- _TASK TO COMPLETE_
An exact copy of the listing below is required, minus its pictures.

- _DATASET EXTRACT_
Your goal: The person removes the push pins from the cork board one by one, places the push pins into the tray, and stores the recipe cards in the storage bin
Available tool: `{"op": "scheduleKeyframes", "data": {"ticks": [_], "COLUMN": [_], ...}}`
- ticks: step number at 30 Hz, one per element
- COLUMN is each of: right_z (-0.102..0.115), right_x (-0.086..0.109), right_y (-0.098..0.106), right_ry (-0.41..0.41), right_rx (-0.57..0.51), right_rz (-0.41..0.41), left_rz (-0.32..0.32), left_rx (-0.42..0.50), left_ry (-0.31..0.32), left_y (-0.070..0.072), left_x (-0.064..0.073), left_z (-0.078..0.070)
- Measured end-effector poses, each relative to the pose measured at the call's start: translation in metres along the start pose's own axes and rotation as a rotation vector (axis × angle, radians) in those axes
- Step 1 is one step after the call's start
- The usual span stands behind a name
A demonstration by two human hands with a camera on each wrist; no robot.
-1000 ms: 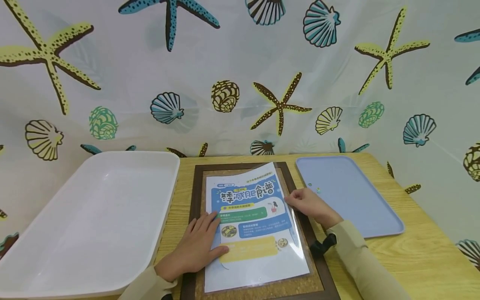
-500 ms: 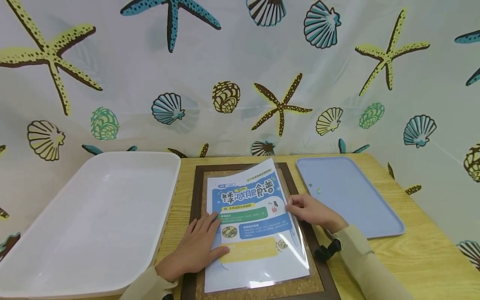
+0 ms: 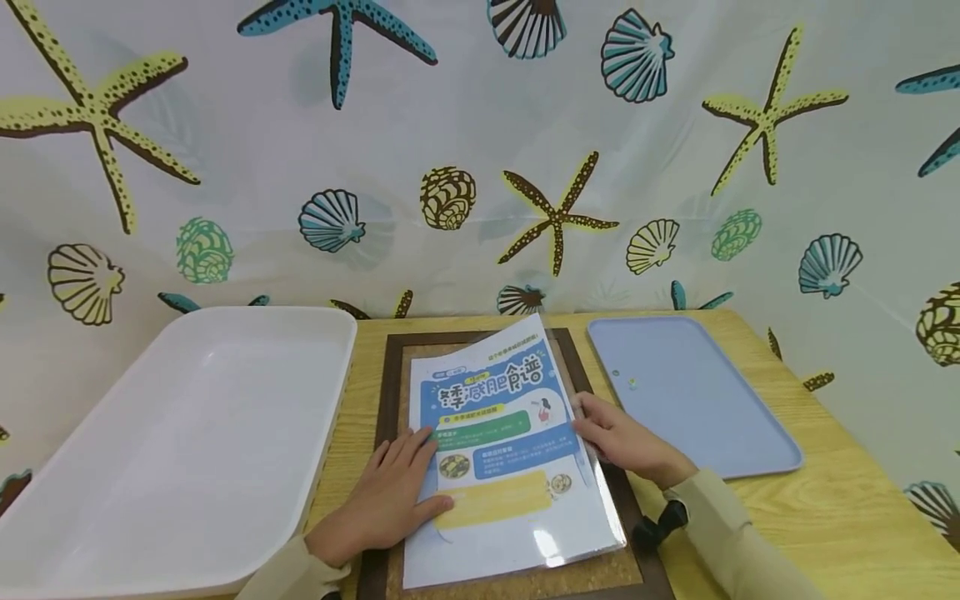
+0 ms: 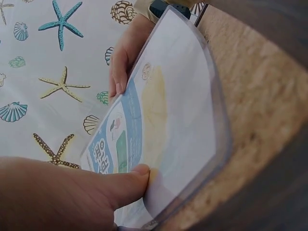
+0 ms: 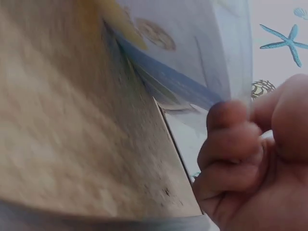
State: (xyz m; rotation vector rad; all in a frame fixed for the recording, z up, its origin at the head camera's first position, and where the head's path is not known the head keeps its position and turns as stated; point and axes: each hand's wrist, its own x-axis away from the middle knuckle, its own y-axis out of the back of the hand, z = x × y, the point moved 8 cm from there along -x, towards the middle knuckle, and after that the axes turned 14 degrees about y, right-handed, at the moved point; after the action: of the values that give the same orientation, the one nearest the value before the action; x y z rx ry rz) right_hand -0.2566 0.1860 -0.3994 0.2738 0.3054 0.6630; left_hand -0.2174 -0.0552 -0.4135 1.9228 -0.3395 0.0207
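A printed sheet in a clear plastic sleeve (image 3: pixel 510 537) lies over a cork board (image 3: pixel 592 575) with a dark brown frame. My left hand (image 3: pixel 386 500) rests flat on the sheet's left side, its fingers spread and its thumb (image 4: pixel 127 185) pressing on the surface. At the opposite edge my right hand (image 3: pixel 630 442) pinches the sleeve between thumb and curled fingers. That edge is lifted off the board; in the right wrist view bare cork (image 5: pixel 72 144) shows beneath the bowed sleeve (image 5: pixel 192 53).
A large white tray (image 3: pixel 202 433) stands to the left of the board. To the right lies a flat blue tray (image 3: pixel 690 392) with a few tiny items near its left rim. Behind the wooden table (image 3: pixel 847 508) hangs a curtain (image 3: pixel 405 142) printed with starfish and shells.
The right hand has turned slightly and raised the sleeve's right edge further, so the sheet's top right corner stands higher. The left hand stays in place. The head view has shifted a little.
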Motion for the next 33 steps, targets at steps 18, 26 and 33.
{"op": "scheduleKeyframes", "data": {"ticks": [18, 26, 33], "right_z": [-0.009, -0.006, -0.002], "right_x": [0.008, 0.004, 0.004], "right_y": [0.012, 0.01, 0.014], "right_ry": [0.016, 0.015, -0.001], "right_rx": [-0.22, -0.296, -0.253], "right_rz": [-0.094, -0.077, -0.107], "left_rz": [-0.217, -0.304, -0.236], "left_rx": [0.23, 0.483, 0.615], "left_ry": [0.212, 0.248, 0.355], "left_y": [0.04, 0.055, 0.053], "left_x": [0.012, 0.01, 0.0], "left_z": [-0.005, 0.014, 0.027]}}
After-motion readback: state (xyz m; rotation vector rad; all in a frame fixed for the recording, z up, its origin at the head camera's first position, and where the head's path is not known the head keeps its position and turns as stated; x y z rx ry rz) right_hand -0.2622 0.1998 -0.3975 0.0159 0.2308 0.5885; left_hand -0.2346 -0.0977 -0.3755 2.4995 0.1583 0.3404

- _THE COMPLETED TASK_
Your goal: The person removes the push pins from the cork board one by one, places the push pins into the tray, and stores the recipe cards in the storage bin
Available tool: `{"op": "scheduleKeyframes", "data": {"ticks": [_], "COLUMN": [_], ...}}`
- ticks: step number at 30 Hz, one per element
- COLUMN is each of: right_z (-0.102..0.115), right_x (-0.086..0.109), right_y (-0.098..0.106), right_ry (-0.41..0.41), right_rx (-0.57..0.51), right_rz (-0.41..0.41), left_rz (-0.32..0.32), left_rx (-0.42..0.50), left_ry (-0.31..0.32), left_y (-0.070..0.072), left_x (-0.064..0.073), left_z (-0.078..0.070)
- Measured end-effector poses, each relative to the pose measured at the call's start: translation in metres along the start pose's own axes and rotation as a rotation vector (axis × angle, radians) in those axes
- Step 1 is one step after the call's start
- The usual span stands behind a name
A demonstration by two human hands with a camera on each wrist; no robot.
-1000 ms: 
-500 ms: 
+0 ms: 
+0 ms: 
+0 ms: 
State: (xyz m; rotation vector rad; all in a frame fixed for the recording, z up, its origin at the head camera's first position, and where the head's path is not known the head keeps its position and turns as stated; point and axes: each hand's wrist, its own x-axis away from the middle knuckle, its own y-axis out of the back of the hand, z = x × y, the point moved 8 cm from there along -x, towards the middle knuckle, and after that the axes turned 14 degrees about y, right-handed, at the moved point; after the action: of the values that give the same orientation, the one nearest the value before the action; x y z rx ry rz) right_hand -0.2566 0.1860 -0.3994 0.2738 0.3054 0.6630; left_hand -0.2174 -0.0552 -0.4135 1.9228 -0.3395 0.0207
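A printed sheet in a clear plastic sleeve (image 3: pixel 510 537) lies over a cork board (image 3: pixel 592 575) with a dark brown frame. My left hand (image 3: pixel 386 500) rests flat on the sheet's left side, its fingers spread and its thumb (image 4: pixel 127 185) pressing on the surface. At the opposite edge my right hand (image 3: pixel 630 442) pinches the sleeve between thumb and curled fingers. That edge is lifted off the board; in the right wrist view bare cork (image 5: pixel 72 144) shows beneath the bowed sleeve (image 5: pixel 192 53).
A large white tray (image 3: pixel 202 433) stands to the left of the board. To the right lies a flat blue tray (image 3: pixel 690 392) with a few tiny items near its left rim. Behind the wooden table (image 3: pixel 847 508) hangs a curtain (image 3: pixel 405 142) printed with starfish and shells.
The right hand has turned slightly and raised the sleeve's right edge further, so the sheet's top right corner stands higher. The left hand stays in place. The head view has shifted a little.
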Motion for the next 33 steps, targets at steps 18, 26 and 33.
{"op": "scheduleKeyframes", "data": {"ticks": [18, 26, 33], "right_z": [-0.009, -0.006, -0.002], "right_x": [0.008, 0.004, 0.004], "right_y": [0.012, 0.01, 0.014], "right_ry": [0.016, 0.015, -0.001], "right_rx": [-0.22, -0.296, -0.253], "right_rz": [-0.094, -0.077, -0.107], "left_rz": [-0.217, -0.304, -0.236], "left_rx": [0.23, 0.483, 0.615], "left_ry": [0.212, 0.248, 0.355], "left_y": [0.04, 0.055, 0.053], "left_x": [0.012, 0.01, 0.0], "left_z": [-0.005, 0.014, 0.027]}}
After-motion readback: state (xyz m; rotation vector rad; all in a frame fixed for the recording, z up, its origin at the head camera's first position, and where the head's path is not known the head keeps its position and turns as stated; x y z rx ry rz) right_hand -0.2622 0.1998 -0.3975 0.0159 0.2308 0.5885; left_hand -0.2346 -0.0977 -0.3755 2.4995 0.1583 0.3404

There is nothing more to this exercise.